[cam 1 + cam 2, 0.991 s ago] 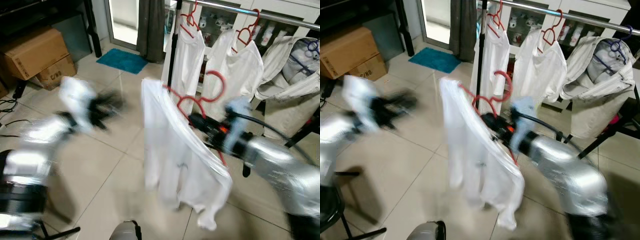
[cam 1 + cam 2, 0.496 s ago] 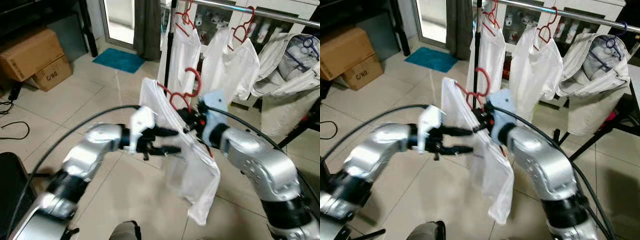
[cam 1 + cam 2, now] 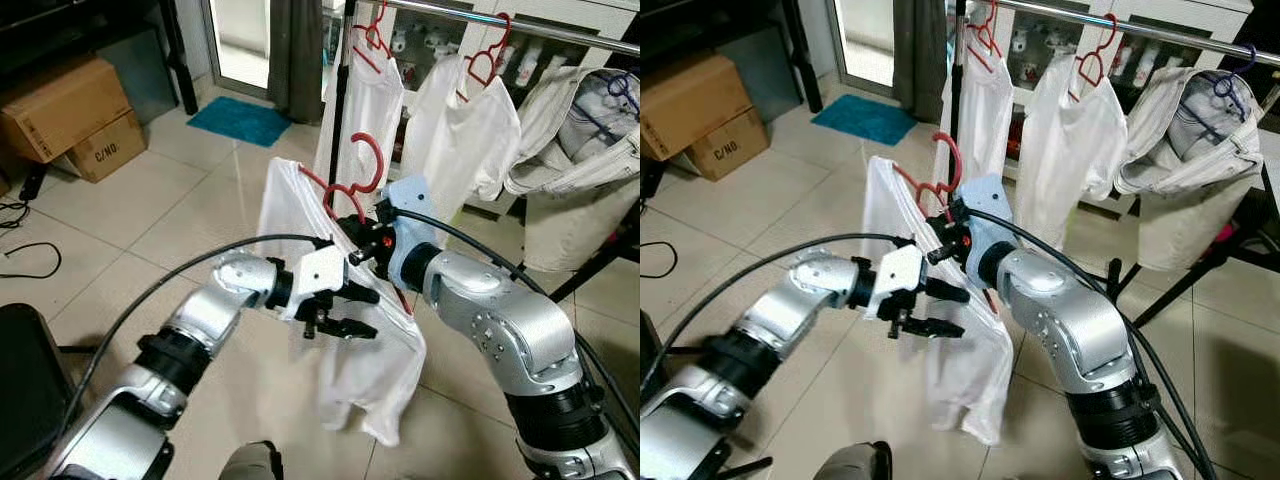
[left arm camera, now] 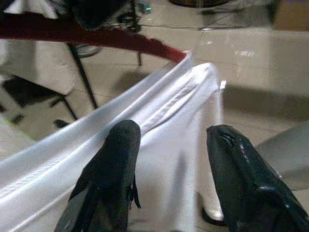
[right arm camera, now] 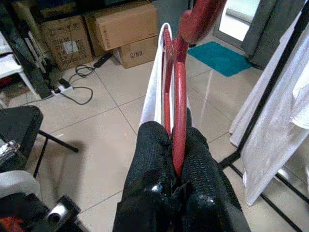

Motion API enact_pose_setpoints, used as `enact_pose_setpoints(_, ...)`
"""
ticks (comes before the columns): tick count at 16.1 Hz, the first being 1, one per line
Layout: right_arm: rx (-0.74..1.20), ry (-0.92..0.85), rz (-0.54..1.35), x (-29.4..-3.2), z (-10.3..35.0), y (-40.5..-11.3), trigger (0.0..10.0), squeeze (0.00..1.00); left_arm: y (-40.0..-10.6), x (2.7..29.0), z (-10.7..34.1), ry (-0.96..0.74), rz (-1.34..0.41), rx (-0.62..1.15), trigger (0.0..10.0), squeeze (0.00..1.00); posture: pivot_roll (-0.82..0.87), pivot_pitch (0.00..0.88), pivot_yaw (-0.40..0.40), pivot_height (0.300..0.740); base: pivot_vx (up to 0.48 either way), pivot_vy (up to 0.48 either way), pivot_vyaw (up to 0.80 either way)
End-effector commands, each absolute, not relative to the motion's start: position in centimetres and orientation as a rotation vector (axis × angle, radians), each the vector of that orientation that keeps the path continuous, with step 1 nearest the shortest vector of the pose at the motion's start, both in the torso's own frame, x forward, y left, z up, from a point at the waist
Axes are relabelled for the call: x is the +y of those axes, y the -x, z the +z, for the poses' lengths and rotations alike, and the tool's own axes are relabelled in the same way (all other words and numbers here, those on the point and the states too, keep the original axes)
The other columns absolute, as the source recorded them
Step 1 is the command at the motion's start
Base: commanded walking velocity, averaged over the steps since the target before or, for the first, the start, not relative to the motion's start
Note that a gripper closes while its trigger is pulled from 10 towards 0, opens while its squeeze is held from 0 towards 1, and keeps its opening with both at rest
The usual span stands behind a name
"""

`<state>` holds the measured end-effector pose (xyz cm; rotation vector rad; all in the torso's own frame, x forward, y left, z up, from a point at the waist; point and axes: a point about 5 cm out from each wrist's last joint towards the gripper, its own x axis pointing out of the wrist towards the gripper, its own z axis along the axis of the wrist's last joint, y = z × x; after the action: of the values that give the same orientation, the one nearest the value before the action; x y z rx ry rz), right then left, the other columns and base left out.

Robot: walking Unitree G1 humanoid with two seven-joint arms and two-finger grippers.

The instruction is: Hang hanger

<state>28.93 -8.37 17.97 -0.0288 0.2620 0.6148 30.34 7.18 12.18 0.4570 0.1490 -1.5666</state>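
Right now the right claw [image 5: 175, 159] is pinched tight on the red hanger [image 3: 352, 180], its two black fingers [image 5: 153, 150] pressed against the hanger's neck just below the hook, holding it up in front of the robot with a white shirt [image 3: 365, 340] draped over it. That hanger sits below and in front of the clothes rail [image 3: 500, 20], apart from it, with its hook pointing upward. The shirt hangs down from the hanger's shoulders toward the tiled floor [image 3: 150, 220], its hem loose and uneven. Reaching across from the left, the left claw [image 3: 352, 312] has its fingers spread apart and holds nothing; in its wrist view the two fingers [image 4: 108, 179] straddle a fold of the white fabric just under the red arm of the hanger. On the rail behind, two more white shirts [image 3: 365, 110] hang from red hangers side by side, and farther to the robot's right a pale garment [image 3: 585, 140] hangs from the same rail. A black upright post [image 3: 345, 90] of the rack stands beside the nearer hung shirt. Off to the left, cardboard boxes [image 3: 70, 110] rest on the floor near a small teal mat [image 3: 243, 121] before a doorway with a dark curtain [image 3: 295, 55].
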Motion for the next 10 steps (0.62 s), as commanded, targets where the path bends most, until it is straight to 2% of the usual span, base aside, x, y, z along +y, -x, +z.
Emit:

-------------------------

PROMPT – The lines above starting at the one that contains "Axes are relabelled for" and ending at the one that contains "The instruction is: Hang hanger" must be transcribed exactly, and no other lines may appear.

EXERCISE OUTPUT –
Axes are relabelled for the call: x is the +y of those axes, y the -x, z the +z, for the poses' lengths and rotations alike, and the tool's own axes are relabelled in the same way (all other words and numbers here, those on the point and the states too, keep the original axes)
The other columns absolute, as the source recorded them
Step 1 is the command at the motion's start
Base: commanded walking velocity, averaged over the steps since the target before or, for the first, the start, not relative to the motion's start
Note that a gripper closes while its trigger is pulled from 10 towards 0, opens while its squeeze is held from 0 towards 1, and keeps its opening with both at rest
The usual span stands behind a name
"""

`<state>` holds the measured end-effector pose (xyz cm; rotation vector rad; all in the torso's own frame, x forward, y left, z up, from a point at the waist; point and axes: a point about 5 cm out from each wrist's last joint towards the gripper, its own x axis pointing out of the wrist towards the gripper, its own z axis along the axis of the wrist's last joint, y = z × x; after the action: of the values that give the same orientation, the one nearest the value before the action; x y z rx ry rz), right then left, the other columns and base left out.

Robot: walking Unitree G1 humanoid with two seven-joint arms and two-finger grippers.

The instruction is: Hang hanger

The output is done.